→ Problem to solve
Which lines in the listing below contain the word "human"? Copy each one.

-- Record extracts follows --

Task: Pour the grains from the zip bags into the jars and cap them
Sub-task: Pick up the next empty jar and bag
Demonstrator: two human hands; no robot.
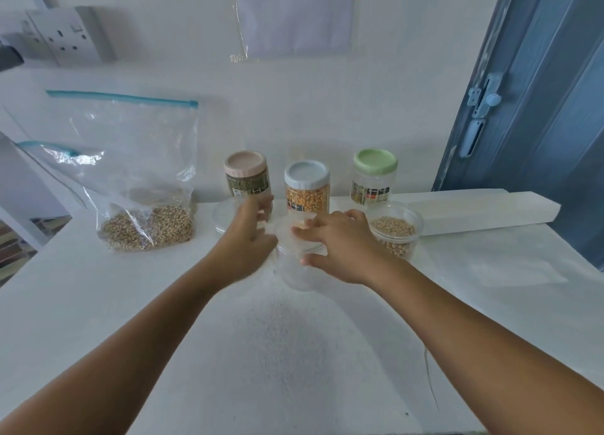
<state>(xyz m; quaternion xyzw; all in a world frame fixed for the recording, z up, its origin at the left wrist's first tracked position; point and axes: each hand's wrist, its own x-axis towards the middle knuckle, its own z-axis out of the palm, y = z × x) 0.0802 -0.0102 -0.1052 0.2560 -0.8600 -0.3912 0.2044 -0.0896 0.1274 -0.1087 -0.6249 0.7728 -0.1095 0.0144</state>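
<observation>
Reaching over the empty jar (295,264) at the table's (98,304) middle, the right hand (340,251) grips its rim — the left hand (245,241), fingers relaxed, hovers beside it. Grain bag (143,179) sits well left; capped jars behind.

A home kitchen or pantry corner was suggested: a white countertop (130,304) was set against a white painted wall (294,107), a white double wall socket (67,36) was mounted above it, and a blue panelled door (539,91) stood beside it.
</observation>
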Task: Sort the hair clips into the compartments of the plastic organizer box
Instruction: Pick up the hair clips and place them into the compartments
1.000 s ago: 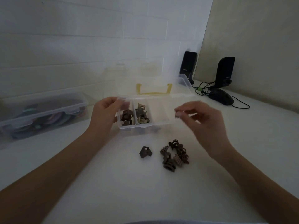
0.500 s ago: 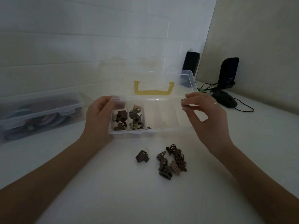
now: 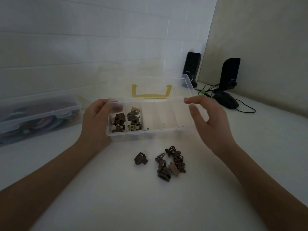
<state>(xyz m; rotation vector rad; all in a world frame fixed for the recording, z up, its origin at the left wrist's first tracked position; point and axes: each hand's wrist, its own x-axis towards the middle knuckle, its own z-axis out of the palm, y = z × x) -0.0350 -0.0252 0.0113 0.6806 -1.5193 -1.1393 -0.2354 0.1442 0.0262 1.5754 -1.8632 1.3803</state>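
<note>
Both hands on the clear plastic organizer box (image 3: 150, 135), lid up w/ a yellow handle (image 3: 150, 94) showing through it. Left hand (image 3: 95, 120) grips the box's left end, fingers curled over the rim into the leftmost compartment. Right hand (image 3: 211, 124) at the right end, thumb and fingers spread wide around that end, fingertips on the far rim; can't tell how firmly it holds. Box sits on the white tabletop (image 3: 116, 197).

Leftmost compartment: dark brown claw clips (image 3: 119, 121). Next one: beige and tan claw clips (image 3: 134, 120). Other compartments look nearly bare, tiny bits only.

In front of the box, one dark brown clip (image 3: 140, 158) lies alone; just right of it, a heap of brown and tan clips (image 3: 170, 164).

Far left, a closed clear bin (image 3: 38, 112) w/ coloured stuff inside. Back right: two black speakers (image 3: 191, 69), black mouse (image 3: 225, 101).
</note>
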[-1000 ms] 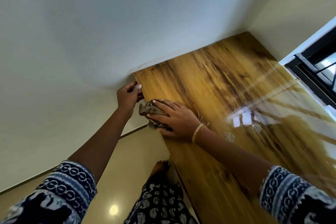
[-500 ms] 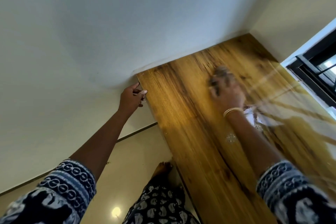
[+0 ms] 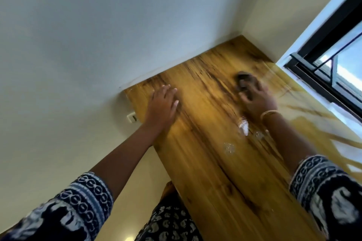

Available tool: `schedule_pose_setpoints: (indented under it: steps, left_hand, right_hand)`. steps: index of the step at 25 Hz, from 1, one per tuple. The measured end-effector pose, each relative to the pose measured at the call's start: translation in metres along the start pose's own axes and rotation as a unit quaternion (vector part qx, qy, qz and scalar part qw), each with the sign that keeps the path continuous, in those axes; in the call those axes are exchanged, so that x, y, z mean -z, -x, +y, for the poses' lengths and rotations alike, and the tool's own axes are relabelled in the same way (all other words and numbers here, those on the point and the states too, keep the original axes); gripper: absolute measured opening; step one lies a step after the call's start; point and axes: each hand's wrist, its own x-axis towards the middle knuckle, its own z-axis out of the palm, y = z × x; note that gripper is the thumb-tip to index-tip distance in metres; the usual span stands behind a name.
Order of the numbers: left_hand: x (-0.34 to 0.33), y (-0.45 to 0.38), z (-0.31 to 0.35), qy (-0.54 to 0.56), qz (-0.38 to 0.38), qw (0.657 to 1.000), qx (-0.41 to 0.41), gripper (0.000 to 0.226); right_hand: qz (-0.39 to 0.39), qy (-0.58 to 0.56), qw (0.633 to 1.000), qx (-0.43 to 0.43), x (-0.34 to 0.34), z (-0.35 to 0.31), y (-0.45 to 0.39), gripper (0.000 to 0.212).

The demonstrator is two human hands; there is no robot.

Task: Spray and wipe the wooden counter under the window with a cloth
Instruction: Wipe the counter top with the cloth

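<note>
A: Cloth location?
B: Bunched under my right hand (image 3: 256, 98) on the counter (image 3: 205, 162), window (image 3: 333, 49) side. Fingers curled over the cloth (image 3: 243, 80), blurred.
A: Left?
B: Left hand (image 3: 163, 103) was flat, fingers straight, far from the window.
A: Handling?
B: Likely soft, light; palm the wad.

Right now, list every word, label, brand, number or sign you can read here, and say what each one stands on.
None can be read.
Wall plate beside the counter: a dark mark, too small to read.
Sleeves: printed pattern only, no letters.
Cloth under the right hand: blurred, no text visible.
</note>
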Motion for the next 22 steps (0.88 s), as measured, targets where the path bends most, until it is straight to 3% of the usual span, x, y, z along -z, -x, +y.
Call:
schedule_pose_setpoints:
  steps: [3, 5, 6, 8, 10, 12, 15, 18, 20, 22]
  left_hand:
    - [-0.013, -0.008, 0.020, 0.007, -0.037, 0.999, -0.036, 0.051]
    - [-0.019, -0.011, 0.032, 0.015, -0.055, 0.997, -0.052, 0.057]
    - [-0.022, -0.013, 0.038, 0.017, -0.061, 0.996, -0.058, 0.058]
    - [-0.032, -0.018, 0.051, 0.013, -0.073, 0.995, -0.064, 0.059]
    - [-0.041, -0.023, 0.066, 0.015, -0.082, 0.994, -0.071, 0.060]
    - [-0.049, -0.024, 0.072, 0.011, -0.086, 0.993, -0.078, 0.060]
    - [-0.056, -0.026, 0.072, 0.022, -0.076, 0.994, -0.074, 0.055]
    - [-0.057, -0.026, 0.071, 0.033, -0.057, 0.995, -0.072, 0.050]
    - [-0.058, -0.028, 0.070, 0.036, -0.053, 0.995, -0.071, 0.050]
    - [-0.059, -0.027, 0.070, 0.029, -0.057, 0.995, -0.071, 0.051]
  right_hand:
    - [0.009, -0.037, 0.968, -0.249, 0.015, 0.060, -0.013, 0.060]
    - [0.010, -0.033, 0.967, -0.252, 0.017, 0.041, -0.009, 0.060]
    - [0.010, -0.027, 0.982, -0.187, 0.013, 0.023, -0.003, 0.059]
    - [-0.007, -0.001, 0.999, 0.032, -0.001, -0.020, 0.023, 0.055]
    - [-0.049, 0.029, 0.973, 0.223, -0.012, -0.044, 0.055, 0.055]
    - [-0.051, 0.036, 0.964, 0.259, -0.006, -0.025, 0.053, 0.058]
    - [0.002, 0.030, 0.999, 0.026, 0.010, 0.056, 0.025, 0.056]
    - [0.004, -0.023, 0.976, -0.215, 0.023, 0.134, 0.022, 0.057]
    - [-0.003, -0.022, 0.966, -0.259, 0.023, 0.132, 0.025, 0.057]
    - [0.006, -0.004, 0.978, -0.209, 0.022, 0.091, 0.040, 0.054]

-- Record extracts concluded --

→ Answer
Demonstrator: two human hands; no robot.
The demonstrator is two human hands; there is no robot.

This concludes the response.